» **Supplied information**:

=== Begin Enclosure ===

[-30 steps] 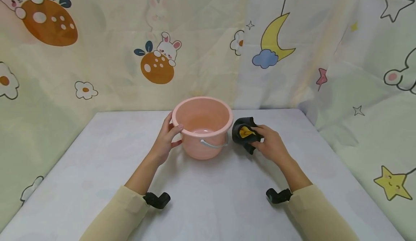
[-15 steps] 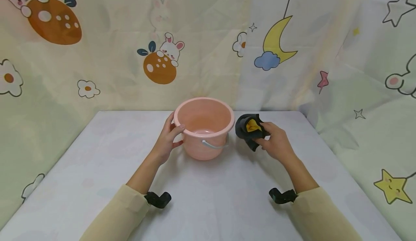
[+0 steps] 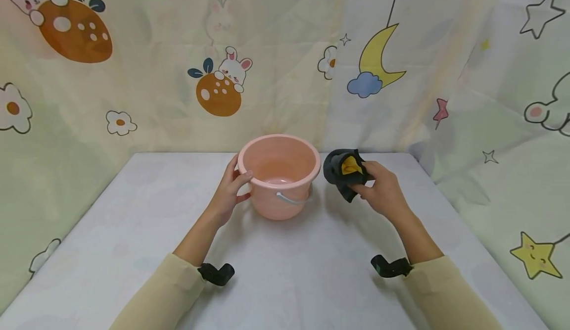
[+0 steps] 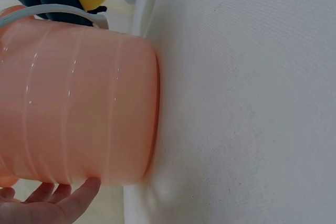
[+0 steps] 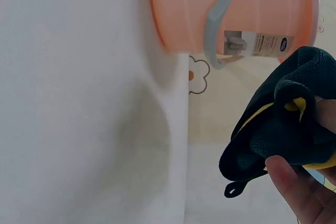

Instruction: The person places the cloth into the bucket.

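Note:
A pink plastic bucket (image 3: 279, 204) stands upright on the table, its light grey handle (image 5: 213, 22) hanging down the side. My left hand (image 3: 229, 191) grips the bucket at its left side, with the thumb at the rim and the other fingers against the wall. Right of the bucket, my right hand (image 3: 383, 189) pinches a bunched cleaning cloth (image 3: 340, 171), dark green with a yellow inner side. In the right wrist view the cloth (image 5: 294, 119) shows a small hanging loop and is raised off the tabletop. The bucket's inside, where visible, holds nothing.
A white cloth covers the table (image 3: 285, 280). Behind its back edge hangs a curtain (image 3: 285, 87) printed with rabbits, fruit, a moon and stars. Black wrist mounts (image 3: 215, 274) sit at both beige sleeves. A printed label (image 5: 260, 44) is on the bucket's side.
My right hand has lifted the cleaning cloth a little and moved it right, away from the bucket. The left hand keeps its hold on the bucket, which stays in place.

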`<action>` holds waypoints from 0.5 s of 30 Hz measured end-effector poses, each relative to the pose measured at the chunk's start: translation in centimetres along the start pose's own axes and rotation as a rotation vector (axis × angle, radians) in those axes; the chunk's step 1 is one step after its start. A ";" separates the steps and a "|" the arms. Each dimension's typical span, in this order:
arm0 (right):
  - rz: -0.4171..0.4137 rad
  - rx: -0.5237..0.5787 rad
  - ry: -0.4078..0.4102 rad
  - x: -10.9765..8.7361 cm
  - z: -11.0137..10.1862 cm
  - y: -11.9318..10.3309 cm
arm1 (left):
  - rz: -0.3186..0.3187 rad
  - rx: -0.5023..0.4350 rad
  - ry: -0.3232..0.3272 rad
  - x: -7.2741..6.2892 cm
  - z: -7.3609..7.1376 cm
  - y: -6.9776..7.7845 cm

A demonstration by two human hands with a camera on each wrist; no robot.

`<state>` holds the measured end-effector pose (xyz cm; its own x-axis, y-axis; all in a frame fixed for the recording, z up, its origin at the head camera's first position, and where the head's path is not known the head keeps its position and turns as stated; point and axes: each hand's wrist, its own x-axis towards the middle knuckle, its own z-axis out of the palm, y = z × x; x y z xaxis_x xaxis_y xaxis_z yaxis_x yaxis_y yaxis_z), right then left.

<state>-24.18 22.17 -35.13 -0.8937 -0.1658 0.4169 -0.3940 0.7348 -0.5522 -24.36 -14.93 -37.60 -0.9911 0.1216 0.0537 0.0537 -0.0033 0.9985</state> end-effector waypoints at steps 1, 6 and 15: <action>-0.006 0.002 0.005 0.0 -0.1 -0.1 | 0.001 0.002 0.001 0.0 0.0 0.0; -0.040 0.004 0.040 0.0 -0.6 -0.6 | 0.002 0.003 0.004 0.0 -0.1 -0.2; -0.092 0.000 0.093 0.5 -1.3 -1.1 | 0.013 0.001 -0.002 -0.1 0.0 -0.1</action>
<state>-23.88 22.13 -33.35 -0.8300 -0.1703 0.5311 -0.4730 0.7195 -0.5085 -24.28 -14.93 -37.70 -0.9901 0.1239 0.0664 0.0665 -0.0036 0.9978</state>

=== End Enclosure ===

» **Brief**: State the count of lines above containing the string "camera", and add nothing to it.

» **Output for this task**: 2